* [EXERCISE BRIEF] Copy each line below that has "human".

*** RECORDS

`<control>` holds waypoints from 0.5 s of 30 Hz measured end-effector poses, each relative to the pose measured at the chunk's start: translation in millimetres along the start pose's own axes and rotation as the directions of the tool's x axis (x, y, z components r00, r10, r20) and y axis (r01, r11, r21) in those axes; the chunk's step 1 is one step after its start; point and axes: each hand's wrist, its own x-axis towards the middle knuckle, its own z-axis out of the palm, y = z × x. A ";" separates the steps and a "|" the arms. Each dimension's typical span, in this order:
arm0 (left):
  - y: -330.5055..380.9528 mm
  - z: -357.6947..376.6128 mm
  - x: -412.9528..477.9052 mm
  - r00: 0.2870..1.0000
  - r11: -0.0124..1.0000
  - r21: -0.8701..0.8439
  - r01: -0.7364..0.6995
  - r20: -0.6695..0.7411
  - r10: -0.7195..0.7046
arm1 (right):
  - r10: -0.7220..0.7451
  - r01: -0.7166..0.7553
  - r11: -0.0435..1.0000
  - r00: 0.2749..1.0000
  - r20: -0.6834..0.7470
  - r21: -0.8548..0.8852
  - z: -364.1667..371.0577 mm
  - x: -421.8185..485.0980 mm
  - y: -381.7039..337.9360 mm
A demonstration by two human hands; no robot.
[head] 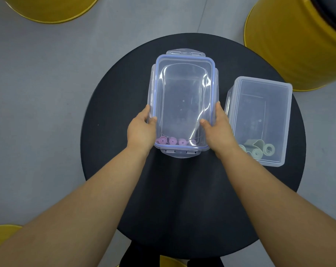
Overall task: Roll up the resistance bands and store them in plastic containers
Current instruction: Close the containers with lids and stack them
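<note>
Biggest worry first: the round black bench (109, 180) is small, and the open container (286, 122) sits out toward its right edge, close by our right forearm. If we swing an elbow out while fiddling, we reckon it could get shoved off onto the floor.

Next is the lidded container (151, 97) in the middle. Its blue-rimmed lid (182, 97) is lying on top, but the end latch flaps (179, 152) look flipped outward, so we'd guess it isn't locked. Lift it by the lid now and the box underneath could drop away and tip.

Our left hand (142, 130) and right hand (217, 130) are apart, one clamped on each long side of that lid, thumbs on top and fingers wrapped over the edge. Press unevenly and one corner may not seat.

The rolled pink bands (172, 141) sit inside at the near end. The green bands (259, 150) are at the near end of the open container, and one looks partly unrolled, so it might spring loose.

Writing-wise, there's no brand, label or text we can read anywhere. If anything's moulded into the plastic, it's too faint to tell.
</note>
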 end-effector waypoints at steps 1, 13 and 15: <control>-0.8 0.4 0.2 1.000 1.000 -0.001 0.000 -0.003 0.000 | -0.006 0.006 1.000 1.000 0.002 0.002 -0.4 -0.4 0.5; -2.1 1.8 -6.1 1.000 1.000 0.012 -0.015 -0.001 0.015 | -0.018 0.018 0.999 1.000 0.003 0.043 -4.4 -3.9 7.2; -2.7 2.4 -6.4 1.000 1.000 -0.007 -0.007 -0.005 0.007 | -0.024 0.024 0.999 1.000 -0.002 0.039 -4.2 -3.5 7.2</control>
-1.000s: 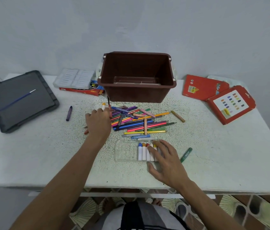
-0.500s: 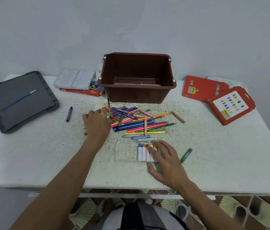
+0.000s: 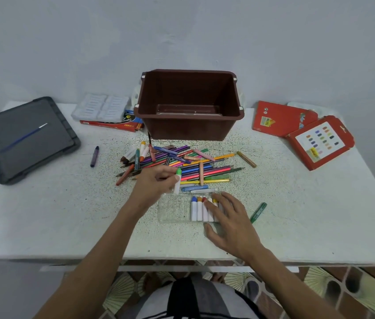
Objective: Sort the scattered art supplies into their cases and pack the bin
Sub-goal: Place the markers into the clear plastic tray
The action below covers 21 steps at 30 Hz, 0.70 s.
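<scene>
Green-tipped crayon (image 3: 177, 184) is pinched by left hand (image 3: 156, 184) fingers at frame centre, at upper edge of clear case (image 3: 173, 212) pressed by flat-fingered right hand (image 3: 231, 223); casing step, slotting beside crayon row (image 3: 201, 211) needed next

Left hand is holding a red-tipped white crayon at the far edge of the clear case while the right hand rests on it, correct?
No: the tip is green, not red. In the head view the left hand holds a green-tipped white crayon at the far edge of the clear case while the right hand rests on it.
</scene>
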Tool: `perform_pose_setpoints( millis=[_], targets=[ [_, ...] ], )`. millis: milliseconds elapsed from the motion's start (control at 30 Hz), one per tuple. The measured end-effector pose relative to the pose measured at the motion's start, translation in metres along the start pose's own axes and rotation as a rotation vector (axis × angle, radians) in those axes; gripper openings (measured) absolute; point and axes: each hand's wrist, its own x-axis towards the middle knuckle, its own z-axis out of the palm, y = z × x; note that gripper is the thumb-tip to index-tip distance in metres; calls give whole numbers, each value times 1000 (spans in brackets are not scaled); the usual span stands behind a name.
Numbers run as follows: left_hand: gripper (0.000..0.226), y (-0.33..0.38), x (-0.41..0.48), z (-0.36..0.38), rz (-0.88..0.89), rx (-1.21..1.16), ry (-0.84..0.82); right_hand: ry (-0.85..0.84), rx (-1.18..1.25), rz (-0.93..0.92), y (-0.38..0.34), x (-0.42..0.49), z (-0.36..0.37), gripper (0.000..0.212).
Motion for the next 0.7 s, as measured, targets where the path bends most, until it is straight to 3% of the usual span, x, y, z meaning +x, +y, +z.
perform_pose_setpoints(
  millis=[200,567,700],
  targets=[
    [28,-13,-9,14,-49,96,-168,-1,-5,2,-1,0,-2,54],
    [23,-25,-17,24,-55,213,-191,-15,-5,8,0,-1,-1,56],
    [26,-28,-19,23,21,334,-171,-9,-3,5,-1,0,-1,55]
  ],
)
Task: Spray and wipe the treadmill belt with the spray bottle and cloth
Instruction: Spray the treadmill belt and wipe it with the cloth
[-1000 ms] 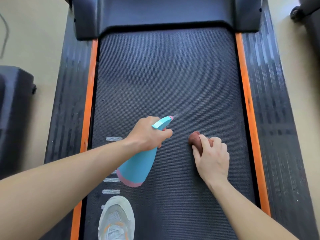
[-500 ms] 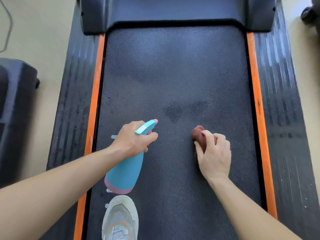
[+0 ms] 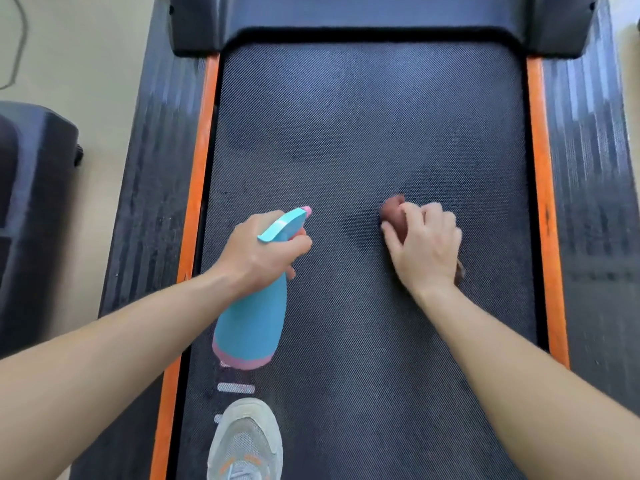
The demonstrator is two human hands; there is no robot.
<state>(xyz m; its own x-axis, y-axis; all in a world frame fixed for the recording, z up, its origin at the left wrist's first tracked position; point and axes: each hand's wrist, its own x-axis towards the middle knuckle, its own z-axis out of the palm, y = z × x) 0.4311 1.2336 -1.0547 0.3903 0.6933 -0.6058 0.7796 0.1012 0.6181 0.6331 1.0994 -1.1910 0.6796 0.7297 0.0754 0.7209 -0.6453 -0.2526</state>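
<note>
The dark treadmill belt (image 3: 363, 126) runs up the middle of the head view. My left hand (image 3: 258, 252) grips the neck of a blue spray bottle (image 3: 251, 327) with a pink base, its nozzle pointing up and right above the belt. My right hand (image 3: 424, 249) holds a bunched brown cloth (image 3: 394, 216) against the belt, right of the bottle. Most of the cloth is hidden under my fingers. A darker damp patch lies just left of the cloth.
Orange strips (image 3: 195, 188) and black ribbed side rails (image 3: 588, 150) flank the belt. The motor cover (image 3: 381, 15) spans the top. My grey shoe (image 3: 246, 445) stands on the belt at the bottom. A black object (image 3: 31, 209) sits on the floor at left.
The spray mist has stopped and left a damp patch. My right hand has slid the cloth forward onto that patch. My left hand drew the bottle leftward.
</note>
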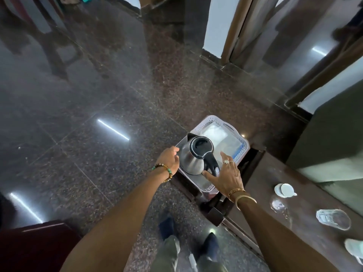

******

* [RESPONSE TO THIS TASK]
A demonstration by two human hands; no robot.
The demonstrator is two human hands; there is no robot.

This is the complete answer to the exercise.